Além de permitir definir um diagnóstico, este estudo permitirá também adequar o tratamento e o seguimento clínico de cada um, ajustando tudo com base na variante de que é portador. “Hoje temos muitos tratamentos disponíveis e, idealmente, devemos adequar o mecanismo de tratamento aos mecanismos da doença. É isso que vamos também fazer neste projeto: simular in vitro o tratamento para as várias variantes estudadas.” Após concluídos os estudos, toda esta informação vai estar disponível num website, de forma a que qualquer médico, em qualquer parte do mundo, possa aceder aos resultados e tirar dúvidas sobre as análises dos seus pacientes.

O projeto, no valor de quase um milhão de euros, é feito em parceria com a Universidade de Helsínquia (que fará alguns dos estudos funcionais), o Hospital Universitário de Roterdão (responsável por organizar um focus group que pretende testar o uso destas ferramentas entre médicos) e a Universidade de La Reunion Medical School, de França (que colabora nos estudos in vitro). Tem, além disso, uma parceria com a FH Europe Foundation, de forma a aumentar a divulgação dos resultados do projeto junto da comunidade médica e da comunidade doentes com FH, um trabalho que Mafalda Bourbon garante ser absolutamente necessário.

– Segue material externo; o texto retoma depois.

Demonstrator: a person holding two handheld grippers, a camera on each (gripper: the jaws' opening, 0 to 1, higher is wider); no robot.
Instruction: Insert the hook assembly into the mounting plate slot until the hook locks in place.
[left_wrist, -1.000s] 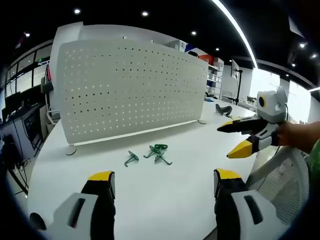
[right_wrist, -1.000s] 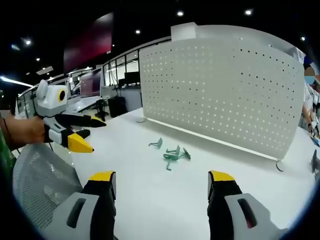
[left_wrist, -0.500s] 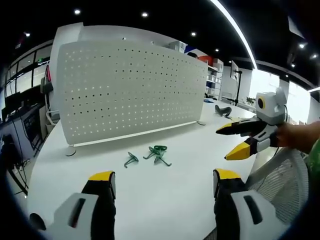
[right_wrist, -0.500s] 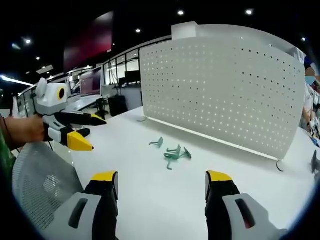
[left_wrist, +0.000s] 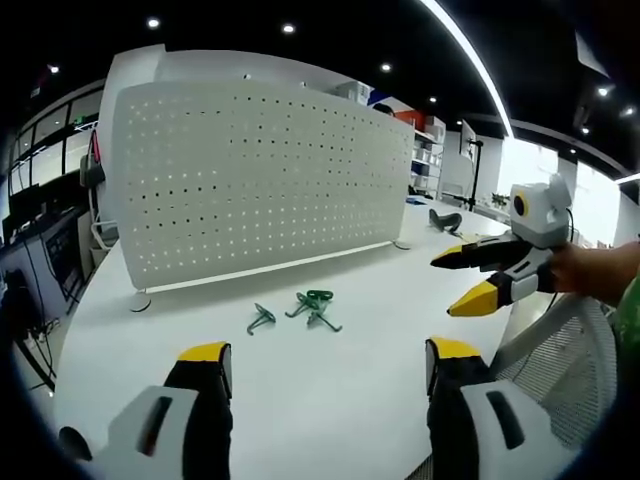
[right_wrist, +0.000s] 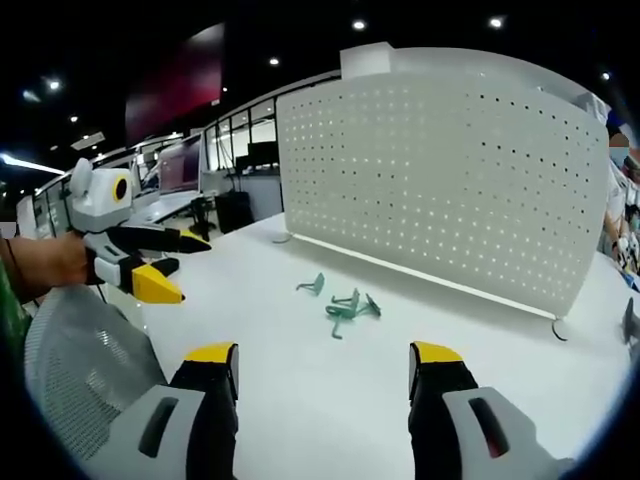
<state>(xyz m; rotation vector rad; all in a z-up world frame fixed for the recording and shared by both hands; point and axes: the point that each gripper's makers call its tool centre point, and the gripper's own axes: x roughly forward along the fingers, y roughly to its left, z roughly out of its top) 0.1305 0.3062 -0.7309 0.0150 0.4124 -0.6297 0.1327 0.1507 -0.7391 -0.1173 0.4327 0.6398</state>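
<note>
Left gripper view: both claws (left_wrist: 325, 365) (right_wrist: 322, 360) gape empty; several green hooks (left_wrist: 300, 311), one pegboard (left_wrist: 260, 180).

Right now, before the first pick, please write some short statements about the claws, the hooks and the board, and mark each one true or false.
1. The small green plastic hooks lie on the white table. True.
2. The left claw grips a hook. False: it is open and empty.
3. The white perforated metal board stands upright behind the hooks. True.
4. A hook already hangs on the board. False: none hangs there.
5. The right claw is open. True.
</note>
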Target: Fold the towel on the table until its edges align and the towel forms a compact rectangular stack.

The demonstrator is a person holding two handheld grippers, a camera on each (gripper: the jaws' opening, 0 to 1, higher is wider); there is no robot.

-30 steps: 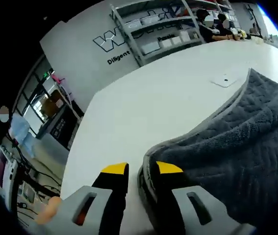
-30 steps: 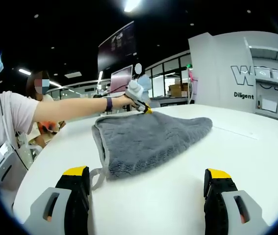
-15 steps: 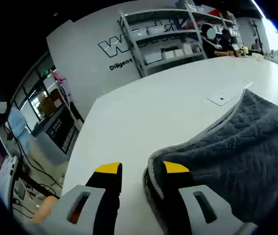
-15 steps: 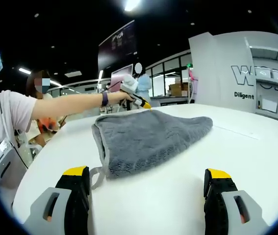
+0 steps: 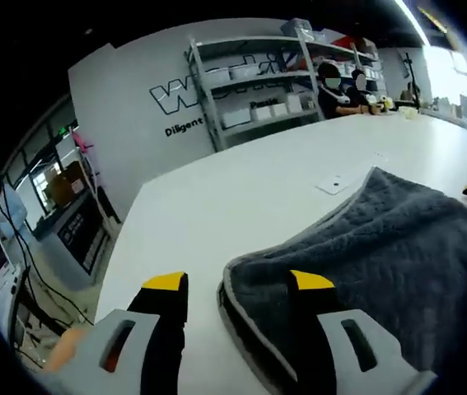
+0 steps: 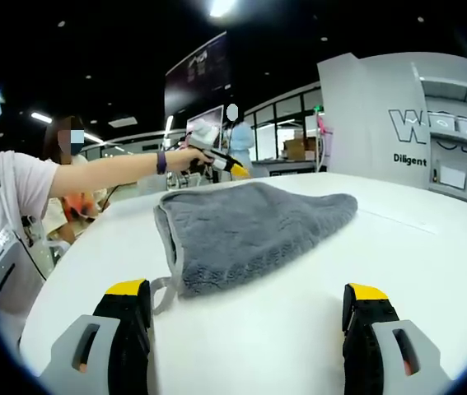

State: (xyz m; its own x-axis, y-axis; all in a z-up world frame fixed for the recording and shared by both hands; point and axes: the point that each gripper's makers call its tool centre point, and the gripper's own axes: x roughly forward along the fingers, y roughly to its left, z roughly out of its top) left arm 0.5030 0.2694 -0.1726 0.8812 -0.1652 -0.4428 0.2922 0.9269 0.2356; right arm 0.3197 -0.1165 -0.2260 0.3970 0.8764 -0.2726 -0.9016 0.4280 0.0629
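Right gripper view: both grippers, right [image 6: 245,317] and left [image 5: 237,288], are hanging open and empty beside the folded grey towel [image 6: 249,226], seemingly checking its edges.

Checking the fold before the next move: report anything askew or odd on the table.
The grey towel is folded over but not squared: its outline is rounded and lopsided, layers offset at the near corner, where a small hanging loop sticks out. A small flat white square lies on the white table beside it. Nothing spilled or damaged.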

“É a minha grande tristeza: continuarmos sem fazer a identificação clínica.” É uma tristeza de longa data: quando estava a fazer o doutoramento, ainda pensou fazer de seguida o curso de medicina. “Mas tive três filhos durante o doutoramento no Imperial College — o que foi uma loucura completa — e, quando o terminei, fiquei à espera da quarta filha e não havia tempo para tudo.”

“Estima-se que haja cerca de trinta mil casos de FH em Portugal e, em 25 anos, só consegui identificar pouco mais de mil pessoas com a doença. Mas acho que é assim a vida de um cientista: há coisas que podemos fazer e há coisas que não podemos alterar.”

Entre aquelas que está empenhada em alterar, no futuro, está a implementação do rastreio pediátrico desta doença em Portugal — como já faz a Eslovénia. Isto permite identificar os casos entre as crianças, prevenindo desde logo o impacto da doença, mas também fazer um “reverse cascade screening”, ou seja, ir subindo na linha familiar, para testar pais e avós. “Cada criança que se identifica leva à identificação de pelo menos mais duas pessoas com a doença: o pai ou mãe e um avô ou avó.”

Este artigo faz parte de uma série sobre investigação científica de ponta e é uma parceria entre o Observador, a Fundação “la Caixa” e o BPI. O projeto liderado por Mafalda Bourbon, do Instituto Nacional de Saúde Doutor Ricardo Jorge (INSA), foi um dos selecionados para financiamento pela fundação sediada em Barcelona em colaboração com a Fundação para a Ciência e Tecnologia (FCT), ao abrigo da edição de 2023 do programa de bolsas de CaixaResearch de Investigação em Saúde. A investigadora recebeu um milhão de euros para desenvolver o projeto ao longo de três anos. As bolsas CaixaResearch de Investigação em Saúde promovem iniciativas de investigação em biomedicina e saúde. As candidaturas à edição de 2025 terminam a 20 de novembro de 2024.